Emergent dynamics in an astrocyte-neuronal network coupled via nitric oxide

TL;DR

This study models an astrocyte-neuronal network coupled via nitric oxide, revealing emergent calcium wave dynamics and synchronization phenomena that may enhance synaptic efficiency.

Contribution

It introduces a minimal coupled network model of astrocyte-neuron units mediated by nitric oxide, demonstrating emergent calcium wave behaviors and synchronization regimes.

Findings

Multiple stable dynamical regimes in astrocytes.

Existence of a coupling range inducing synchronization.

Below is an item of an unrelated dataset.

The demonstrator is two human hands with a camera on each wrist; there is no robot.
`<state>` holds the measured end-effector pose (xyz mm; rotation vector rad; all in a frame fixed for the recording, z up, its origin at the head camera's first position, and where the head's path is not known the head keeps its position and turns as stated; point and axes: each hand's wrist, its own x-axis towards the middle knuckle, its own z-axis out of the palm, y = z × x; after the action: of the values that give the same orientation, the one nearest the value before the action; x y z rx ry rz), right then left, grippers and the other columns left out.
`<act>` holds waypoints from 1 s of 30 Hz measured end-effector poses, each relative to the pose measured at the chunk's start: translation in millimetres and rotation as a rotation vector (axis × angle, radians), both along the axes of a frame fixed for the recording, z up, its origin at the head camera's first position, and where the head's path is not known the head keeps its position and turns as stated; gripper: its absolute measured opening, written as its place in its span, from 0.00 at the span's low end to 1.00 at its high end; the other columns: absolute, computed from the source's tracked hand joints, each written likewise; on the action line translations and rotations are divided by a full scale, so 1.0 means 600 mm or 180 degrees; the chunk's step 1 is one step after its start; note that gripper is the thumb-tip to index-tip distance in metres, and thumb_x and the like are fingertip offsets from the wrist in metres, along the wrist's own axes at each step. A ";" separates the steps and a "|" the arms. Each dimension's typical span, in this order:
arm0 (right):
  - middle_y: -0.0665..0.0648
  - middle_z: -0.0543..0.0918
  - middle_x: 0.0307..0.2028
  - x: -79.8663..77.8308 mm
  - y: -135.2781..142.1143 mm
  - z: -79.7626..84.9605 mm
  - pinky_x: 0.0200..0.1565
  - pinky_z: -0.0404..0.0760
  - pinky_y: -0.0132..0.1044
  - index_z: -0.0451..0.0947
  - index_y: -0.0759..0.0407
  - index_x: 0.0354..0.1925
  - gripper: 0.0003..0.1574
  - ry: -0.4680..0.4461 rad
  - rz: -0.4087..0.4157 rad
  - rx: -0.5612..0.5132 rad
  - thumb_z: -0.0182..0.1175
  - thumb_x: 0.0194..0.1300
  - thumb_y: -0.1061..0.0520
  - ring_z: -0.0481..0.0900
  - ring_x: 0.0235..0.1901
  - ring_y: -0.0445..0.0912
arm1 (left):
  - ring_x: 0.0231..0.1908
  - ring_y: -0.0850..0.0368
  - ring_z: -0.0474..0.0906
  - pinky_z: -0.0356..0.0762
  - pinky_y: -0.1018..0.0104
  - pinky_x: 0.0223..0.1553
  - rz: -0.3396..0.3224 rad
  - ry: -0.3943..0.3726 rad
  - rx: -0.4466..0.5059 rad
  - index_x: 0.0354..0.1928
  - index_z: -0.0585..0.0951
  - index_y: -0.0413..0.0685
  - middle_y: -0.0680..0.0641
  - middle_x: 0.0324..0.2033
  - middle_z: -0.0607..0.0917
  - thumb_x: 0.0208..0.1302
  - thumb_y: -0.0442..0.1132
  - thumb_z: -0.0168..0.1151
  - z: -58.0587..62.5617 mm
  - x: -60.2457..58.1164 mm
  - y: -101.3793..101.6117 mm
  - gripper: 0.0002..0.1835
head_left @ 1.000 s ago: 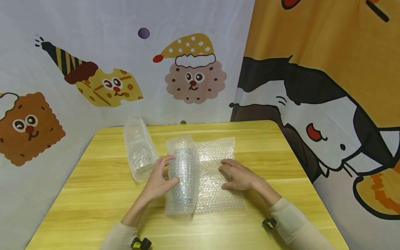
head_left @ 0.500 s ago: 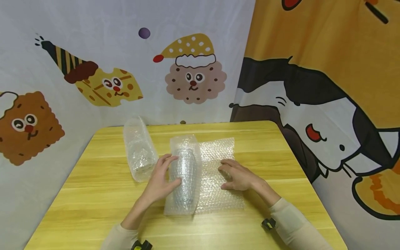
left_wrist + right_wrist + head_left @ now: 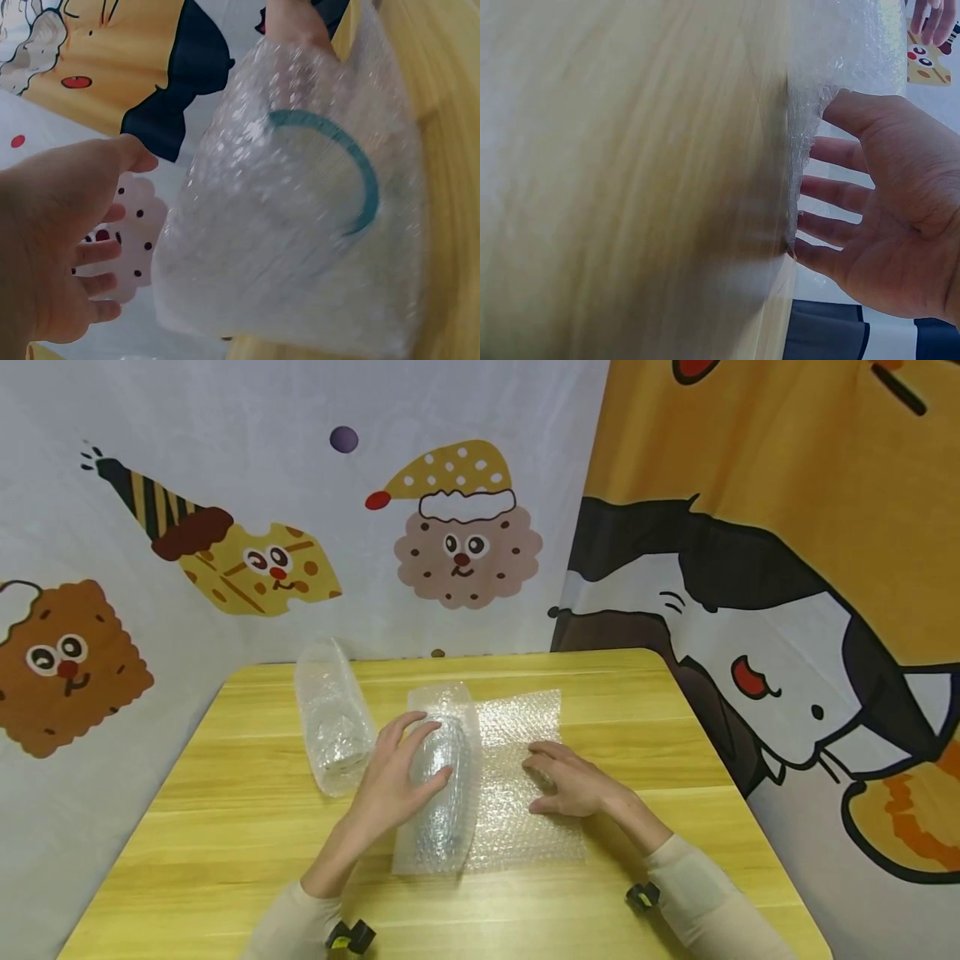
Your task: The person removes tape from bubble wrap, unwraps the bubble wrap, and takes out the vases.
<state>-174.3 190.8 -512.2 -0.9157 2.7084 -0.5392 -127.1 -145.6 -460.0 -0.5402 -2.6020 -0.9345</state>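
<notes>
Fingers parted on either hand, I see the bubble-wrapped bundle [image 3: 441, 827] lying on the wooden table [image 3: 195, 827], the left hand [image 3: 384, 792] just off it, the right hand [image 3: 576, 782] touching the loose bubble sheet [image 3: 510, 827] to its right. Another wrapped parcel [image 3: 330, 702] lies farther left.

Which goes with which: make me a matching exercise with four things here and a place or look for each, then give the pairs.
Things:
1. Left hand
2. Table
3. Right hand
4. Purple dot

Places or looks:
A. at the flat sheet
B. on the backdrop
C. over the roll
D. yellow wood grain

Pairs: 1-C, 2-D, 3-A, 4-B
</notes>
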 end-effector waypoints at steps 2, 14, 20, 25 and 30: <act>0.63 0.59 0.80 0.000 -0.001 -0.001 0.79 0.61 0.62 0.70 0.55 0.72 0.49 0.0006 -0.0001 0.0000 0.73 0.60 0.37 0.56 0.80 0.60 | 0.74 0.38 0.63 0.69 0.30 0.69 0.0080 0.0173 -0.0064 0.67 0.77 0.51 0.41 0.72 0.71 0.59 0.49 0.75 0.001 -0.008 -0.008 0.34; 0.64 0.59 0.80 0.001 0.000 0.000 0.79 0.60 0.62 0.70 0.56 0.72 0.49 -0.0006 0.0010 -0.0019 0.73 0.60 0.37 0.56 0.80 0.61 | 0.71 0.30 0.63 0.63 0.30 0.70 0.0905 0.0296 -0.0245 0.60 0.82 0.40 0.34 0.70 0.72 0.57 0.47 0.75 -0.006 -0.040 -0.089 0.30; 0.64 0.59 0.80 0.001 0.001 0.002 0.79 0.59 0.63 0.70 0.56 0.72 0.50 -0.0015 0.0011 -0.0015 0.73 0.60 0.37 0.55 0.80 0.61 | 0.72 0.26 0.59 0.57 0.25 0.70 0.1145 0.0166 -0.0476 0.58 0.84 0.41 0.31 0.71 0.70 0.54 0.50 0.76 -0.030 -0.043 -0.112 0.32; 0.64 0.58 0.80 0.001 0.000 0.003 0.79 0.59 0.63 0.70 0.56 0.72 0.50 -0.0028 0.0008 -0.0007 0.73 0.60 0.37 0.55 0.80 0.61 | 0.73 0.25 0.57 0.57 0.18 0.65 0.1155 0.0149 -0.0567 0.57 0.85 0.46 0.33 0.72 0.68 0.48 0.48 0.78 -0.045 -0.041 -0.119 0.31; 0.65 0.58 0.80 0.000 -0.001 0.003 0.80 0.58 0.62 0.70 0.56 0.72 0.49 -0.0038 0.0015 0.0003 0.74 0.60 0.38 0.55 0.80 0.61 | 0.73 0.27 0.60 0.63 0.14 0.60 0.1219 0.0231 -0.0756 0.57 0.85 0.49 0.34 0.72 0.70 0.44 0.41 0.76 -0.048 -0.043 -0.123 0.31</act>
<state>-174.4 190.3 -510.1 -0.9154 2.6949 -0.5407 -152.7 -219.3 -488.9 -0.1156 -2.6316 -0.4789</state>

Stimulus-dependent calcium wave propagation.

Abstract

In the brain, both neurons and glial cells work in conjunction with each other during information processing. Stimulation of neurons can cause calcium oscillations in astrocytes which in turn can affect neuronal calcium dynamics. The "glissandi" effect is one such phenomenon, associated with a decrease in infraslow fluctuations, in which synchronized calcium oscillations propagate as a wave in hundreds of astrocytes. Nitric oxide molecules released from the astrocytes contribute to synaptic functions on the basis of the underlying astrocyte-neuron interaction network. In this study, by defining an astrocyte-neuronal (A-N) unit as an integrated circuit of one neuron and one astrocyte, we developed a minimal model of neuronal stimulus-dependent and nitric oxide-mediated emergence of calcium waves in astrocytes. Incorporating inter-unit communication via nitric oxide molecules, a coupled network of 1,000 such A-N units is developed in which multiple stable regimes were found to emerge in astrocytes. We examined the ranges of neuronal stimulus strength and the coupling strength between A-N units that give rise to such dynamical behaviors. We also report that there exists a range of coupling strength, wherein units not receiving stimulus also start showing oscillations and become synchronized. Our results support the hypothesis that glissandi-like phenomena exhibiting synchronized calcium oscillations in astrocytes help in efficient synaptic transmission by reducing the energy demand of the process.